Qin Gong justru tertarik, sambil tersenyum bertanya, “Kakak, sebenarnya ada urusan apa? Jangan bertele-tele.”

Qin Wen tersenyum dingin, lalu berkata penuh tekanan, “Dendam... negara... dendam... keluarga…”

Mendengar itu, selain Qin Hao, semua orang tampak kebingungan. Qin Hao hanya merasa cemas tanpa memahami maksud ayahnya.

Dendam negara dan keluarga? Dendam apa? Qin Hao benar-benar bingung, dan ayahnya pun tidak berniat menjelaskan lebih lanjut.

Tampak Qin Wen berjalan menuju altar abu Qin Shan, berlutut dan bersujud, “Ayah, sebagai Kepala Keluarga Qin generasi kedua, hari ini aku akan membuka rahasia keluarga kita. Semoga arwah Ayah di surga melindungi keluarga Qin!”

Setelah tiga kali bersujud, Qin Wen menekan sebuah batu di bawah altar, dan tiba-tiba terbuka sebuah ruang rahasia.

Ketika tombol itu diputar, semua orang terkejut karena altar abu Kakek Qin Shan ternyata menyembunyikan pintu rahasia.

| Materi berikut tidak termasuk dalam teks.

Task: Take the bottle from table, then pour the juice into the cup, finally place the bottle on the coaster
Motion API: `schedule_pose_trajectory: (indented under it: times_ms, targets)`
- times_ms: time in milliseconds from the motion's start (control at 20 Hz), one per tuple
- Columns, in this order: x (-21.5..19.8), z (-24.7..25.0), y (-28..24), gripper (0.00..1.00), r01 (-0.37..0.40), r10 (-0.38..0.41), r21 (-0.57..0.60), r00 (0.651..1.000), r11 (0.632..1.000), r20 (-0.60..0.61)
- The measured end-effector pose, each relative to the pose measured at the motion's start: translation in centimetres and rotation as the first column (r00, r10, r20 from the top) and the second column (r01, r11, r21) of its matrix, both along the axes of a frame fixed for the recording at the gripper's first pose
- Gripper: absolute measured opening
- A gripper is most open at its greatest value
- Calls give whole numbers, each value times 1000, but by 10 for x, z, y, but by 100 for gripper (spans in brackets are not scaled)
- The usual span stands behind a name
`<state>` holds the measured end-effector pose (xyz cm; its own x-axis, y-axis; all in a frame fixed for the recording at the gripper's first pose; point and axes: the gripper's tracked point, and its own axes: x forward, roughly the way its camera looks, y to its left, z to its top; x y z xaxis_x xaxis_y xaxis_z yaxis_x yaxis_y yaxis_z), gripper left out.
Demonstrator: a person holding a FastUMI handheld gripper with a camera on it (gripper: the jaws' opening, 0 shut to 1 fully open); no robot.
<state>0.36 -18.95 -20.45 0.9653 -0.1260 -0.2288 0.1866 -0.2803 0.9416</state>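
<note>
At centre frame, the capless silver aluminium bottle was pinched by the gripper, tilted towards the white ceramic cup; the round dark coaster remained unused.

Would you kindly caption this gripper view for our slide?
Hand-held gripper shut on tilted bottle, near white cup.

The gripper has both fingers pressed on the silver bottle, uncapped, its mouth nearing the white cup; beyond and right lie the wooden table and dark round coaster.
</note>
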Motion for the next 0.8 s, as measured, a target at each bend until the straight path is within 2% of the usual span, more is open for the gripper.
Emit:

Setelah pintu itu terbuka, Qin Wen tanpa sepatah kata pun masuk ke dalam ruangan bawah tanah yang gelap. Ia tak mempedulikan siapa pun, berjalan masuk sendirian.

Qin Hao melihat ayahnya masuk dan segera mengikutinya, diikuti oleh Qin Zheng.

Keluarga Qin Gong bertiga sempat ragu, namun akhirnya Qin Gong pun memutuskan masuk bersama kedua putranya.

Semakin dalam Qin Gong berjalan di belakang Qin Wen, ia semakin terkejut. Selama lebih dari sepuluh tahun mengelola keuangan keluarga, ia sama sekali tak tahu bahwa di bawah tanah keluarga mereka terdapat istana bawah tanah sebesar ini.

Melihat situasi ini, sepertinya ruang bawah tanah sebesar ini sudah dibangun sejak masa ayah mereka, Qin Shan, ketika rumah ini baru dibangun. Tapi untuk apa ayah membangun ruang bawah tanah sebesar ini?